Zentral-, Ost- und Südosteuropa bieten sich als Zielregion für Unternehmen aus dem deutschsprachigen Raum an, die einen Teil ihre Geschäftsprozesse auslagern wollen. Obwohl beim Nearshoring eine Senkung der Personalkosten nicht im gleichen Umfang wie beim Offshoring in asiatische Länder möglich ist, haben gerade die neuen EU-Mitgliedstaaten eine Reihe von Vorteilen zu bieten. Dazu gehören geografische und kulturelle Nähe ebenso wie wirtschaftliche, politische und rechtliche Stabilität.
Ungarn und Polen haben günstige rechtliche Rahmenbedingungen, was Steuer- und Arbeitsrecht sowie Datenschutzbestimmungen angeht. Die Slowakei hat nach Angaben der Analysten verloren. Die Gründe nur durchschnittliche Wirtschaftsentwicklung, hohe Sozialabgaben für den Arbeitgeber und strenge Kündigungsschutzbestimmungen. Sie ist als Standort jedoch Drittländern wegen ihrer politischen und rechtlichen Stabilität vorzuziehen. Zu den am wenigsten attraktiven Ländern zählen derzeit Bosnien und Herzegowina, Serbien und Montenegro sowie die Ukraine.

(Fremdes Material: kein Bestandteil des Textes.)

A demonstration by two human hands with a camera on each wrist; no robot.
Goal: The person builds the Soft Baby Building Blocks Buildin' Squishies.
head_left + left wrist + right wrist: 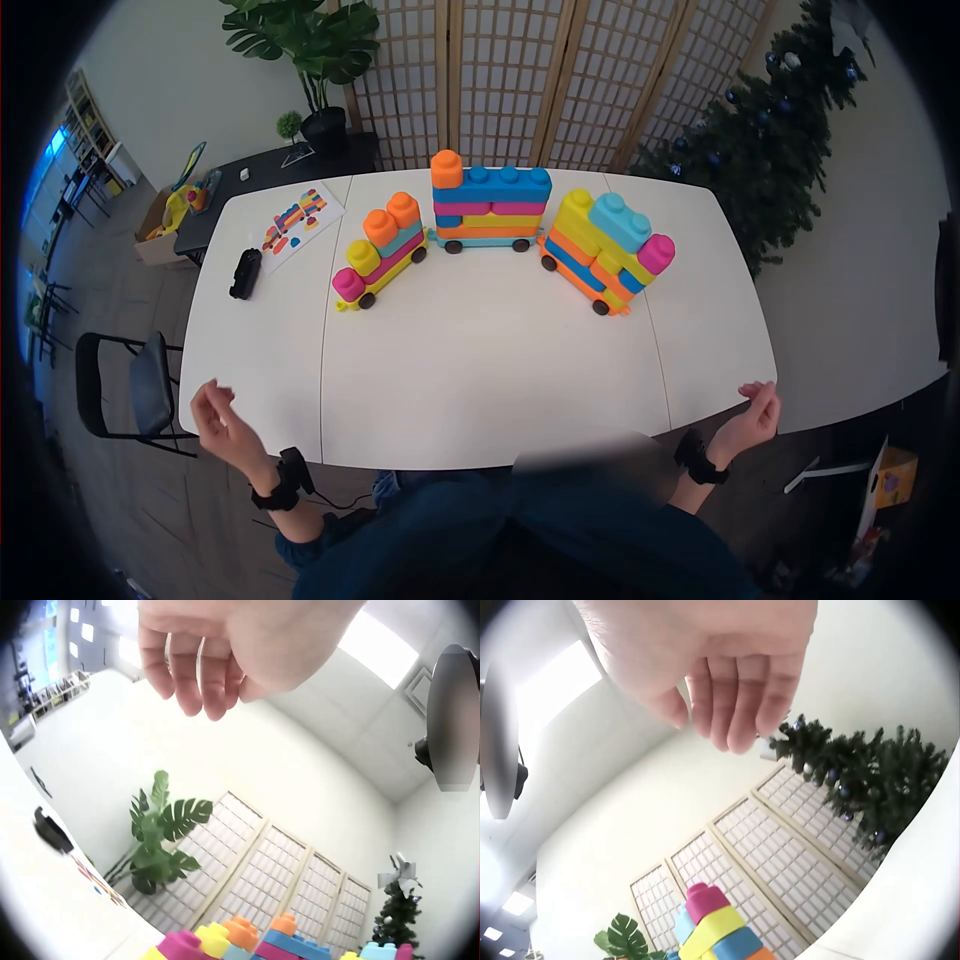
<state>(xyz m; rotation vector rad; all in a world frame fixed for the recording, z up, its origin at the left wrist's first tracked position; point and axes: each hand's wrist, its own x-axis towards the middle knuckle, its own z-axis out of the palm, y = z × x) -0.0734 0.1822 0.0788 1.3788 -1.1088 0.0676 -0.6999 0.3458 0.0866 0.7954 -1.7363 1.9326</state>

Nicht nur die Hauptstädte der neuen EU-Länder haben gute Voraussetzungen als BPO-Standorte. Städte wie beispielsweise Lodz und Oisztyn in Polen locken mit niedrigen Personalkosten. Hier müssen BPO-willige CIOs allerdings in Punkto Personalverfügbarkeit und Infrastruktur Abstriche machen. Städten wie Ljubljana, Bratislava, Bukarest, Maribor, Zagreb, Kiew und Odessa bescheinigen die Analysten dagegen noch einen zum Teil erheblichen Nachholbedarf.
Gut ausgebildete Fachkräfte
Die größte Zahl qualifizierter und zugleich verfügbarer Arbeitskräfte gibt es in Polen. Spitzenreiter sind Städte wie Warschau, Breslau, Krakau und Posen, knapp gefolgt von der ungarischen Hauptstadt Budapest. Die Ausbildungsstandards in Ländern in der zentral-, ost- und südosteuropäischen Region sind generell höher als in Westeuropa. Das gilt für Qualität und Quantität der Bildungsgänge gleichermaßen. So haben in Tschechien mehr als 86 Prozent der Arbeitnehmer eine Ausbildung, die über die Schulpflicht hinausgeht. Sieben Hochschulen in der Region zählen zu den Top-500-Universitäten weltweit.
Die niedrigsten Personalkosten haben die ukrainischen Städte Kiew und Odessa. In den neuen EU-Ländern dagegen gibt es in einigen Bereichen bereits Gehaltsstrukturen, die fast westeuropäischem Niveau entsprechen. Im früheren Jugoslawien sind Fachkräfte aus dem IT- und den kaufmännischen Bereich sogar teurer als in den neuen EU-Ländern.
Gute Infrastruktur
Wichtige Kriterien für eine BPO-Standortentscheidung sind gute Verkehrsanbindung, ausreichende Hotelkapazitäten sowie international agierende Dienstleister aus dem Finanz-, Rechts- und IT-Bereich. Auch hier liegen Budapest, Warschau und Prag an der Spitze. Sehr gute Bedingungen bieten auch Sofia, Ljubljana, Bratislava, Krakau, Bukarest und Posen.
Für westeuropäische Fachkräfte, die in BPO-Zentren arbeiten, haben Faktoren wie Sicherheit, medizinische Versorgung und Lebensqualität einen hohen Stellenwert. Vor allem der Sicherheitsfaktor gewinnt immer mehr an Bedeutung. Hier bilden Bukarest und Odessa das Schlusslicht. Beste Noten erhielten dagegen Budapest, Zagreb, Prag, Ljubljana und Warschau; Krakau und die ungarische Stadt Györ.
Die Analysten von Capgemini untersuchten 28 Städte in Bulgarien, Bosnien und Herzegowina, Kroatien, Polen, Rumänien, Serbien und Montenegro, Slowakei, Slowenien, Tschechien und Ungarn auf ihre Eignung als BPO-Standorte. Die Studie basiert auf Sekundärliteratur und Interviews mit Experten.